DIRECTIONS: Exactly the line that contains "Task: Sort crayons" and the lines following it to the end of the data are to be reproduced, and nothing more.

[Entries taken from a collection]
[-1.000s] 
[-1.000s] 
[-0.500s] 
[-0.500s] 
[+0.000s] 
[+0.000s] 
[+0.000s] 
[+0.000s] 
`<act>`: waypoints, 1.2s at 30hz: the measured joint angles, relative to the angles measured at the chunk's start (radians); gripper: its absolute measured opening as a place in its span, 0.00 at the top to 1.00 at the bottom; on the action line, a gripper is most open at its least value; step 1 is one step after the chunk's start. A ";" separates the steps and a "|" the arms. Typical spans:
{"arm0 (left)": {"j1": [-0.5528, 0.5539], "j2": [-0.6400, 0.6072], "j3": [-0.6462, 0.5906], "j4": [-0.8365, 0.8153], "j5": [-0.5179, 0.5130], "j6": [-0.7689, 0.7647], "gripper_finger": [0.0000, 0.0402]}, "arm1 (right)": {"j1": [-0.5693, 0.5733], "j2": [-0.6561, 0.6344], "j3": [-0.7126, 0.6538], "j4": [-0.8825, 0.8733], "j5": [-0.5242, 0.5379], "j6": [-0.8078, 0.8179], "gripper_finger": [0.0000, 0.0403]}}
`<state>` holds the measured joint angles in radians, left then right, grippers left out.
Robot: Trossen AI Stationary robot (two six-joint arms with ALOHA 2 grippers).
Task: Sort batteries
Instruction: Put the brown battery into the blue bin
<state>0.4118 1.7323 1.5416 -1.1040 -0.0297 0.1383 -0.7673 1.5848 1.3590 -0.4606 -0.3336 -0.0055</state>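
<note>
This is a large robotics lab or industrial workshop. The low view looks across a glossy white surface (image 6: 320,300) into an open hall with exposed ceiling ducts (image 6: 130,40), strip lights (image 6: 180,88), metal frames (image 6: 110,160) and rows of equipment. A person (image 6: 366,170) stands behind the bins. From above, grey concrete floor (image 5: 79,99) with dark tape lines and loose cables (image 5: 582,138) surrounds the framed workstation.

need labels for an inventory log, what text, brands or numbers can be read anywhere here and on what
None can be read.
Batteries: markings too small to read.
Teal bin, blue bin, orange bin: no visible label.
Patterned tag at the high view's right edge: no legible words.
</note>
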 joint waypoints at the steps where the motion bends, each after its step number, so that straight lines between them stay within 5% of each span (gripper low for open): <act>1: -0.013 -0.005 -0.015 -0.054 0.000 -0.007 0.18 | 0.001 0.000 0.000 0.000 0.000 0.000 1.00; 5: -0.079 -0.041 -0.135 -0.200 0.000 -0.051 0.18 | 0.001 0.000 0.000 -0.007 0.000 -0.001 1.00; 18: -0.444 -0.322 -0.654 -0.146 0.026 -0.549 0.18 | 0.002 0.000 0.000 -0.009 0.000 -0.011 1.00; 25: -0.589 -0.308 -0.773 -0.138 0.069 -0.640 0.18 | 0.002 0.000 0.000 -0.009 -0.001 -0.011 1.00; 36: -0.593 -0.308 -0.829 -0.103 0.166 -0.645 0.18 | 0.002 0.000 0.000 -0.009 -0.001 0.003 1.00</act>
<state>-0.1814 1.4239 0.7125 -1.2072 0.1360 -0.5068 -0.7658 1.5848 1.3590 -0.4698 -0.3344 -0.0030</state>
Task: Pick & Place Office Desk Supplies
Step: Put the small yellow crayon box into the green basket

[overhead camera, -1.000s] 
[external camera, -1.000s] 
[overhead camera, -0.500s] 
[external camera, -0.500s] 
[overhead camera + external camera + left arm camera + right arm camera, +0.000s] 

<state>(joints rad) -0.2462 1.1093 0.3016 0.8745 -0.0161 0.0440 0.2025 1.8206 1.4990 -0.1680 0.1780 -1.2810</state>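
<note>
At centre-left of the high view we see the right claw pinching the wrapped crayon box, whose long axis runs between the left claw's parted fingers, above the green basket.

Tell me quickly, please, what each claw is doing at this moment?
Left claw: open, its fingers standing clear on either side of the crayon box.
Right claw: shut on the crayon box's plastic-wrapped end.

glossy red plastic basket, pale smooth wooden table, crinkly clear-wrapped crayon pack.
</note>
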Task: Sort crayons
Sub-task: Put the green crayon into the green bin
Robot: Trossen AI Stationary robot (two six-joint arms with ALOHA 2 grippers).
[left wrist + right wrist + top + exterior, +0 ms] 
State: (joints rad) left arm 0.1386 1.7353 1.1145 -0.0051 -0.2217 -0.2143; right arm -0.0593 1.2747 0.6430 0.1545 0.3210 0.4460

OUTPUT FOR THIS EXERCISE:
Task: Sort crayons
Sub-task: Put the green crayon into the green bin
Robot: Trossen AI Stationary robot (two six-joint arms with ALOHA 2 grippers).
[left wrist + right wrist + top + exterior, +0 ms] 
State: (joints rad) left arm 0.1386 1.7353 1.1145 -0.0051 -0.2217 -0.2143; right arm -0.0593 1.2747 0.6430 0.1545 0.3210 0.4460

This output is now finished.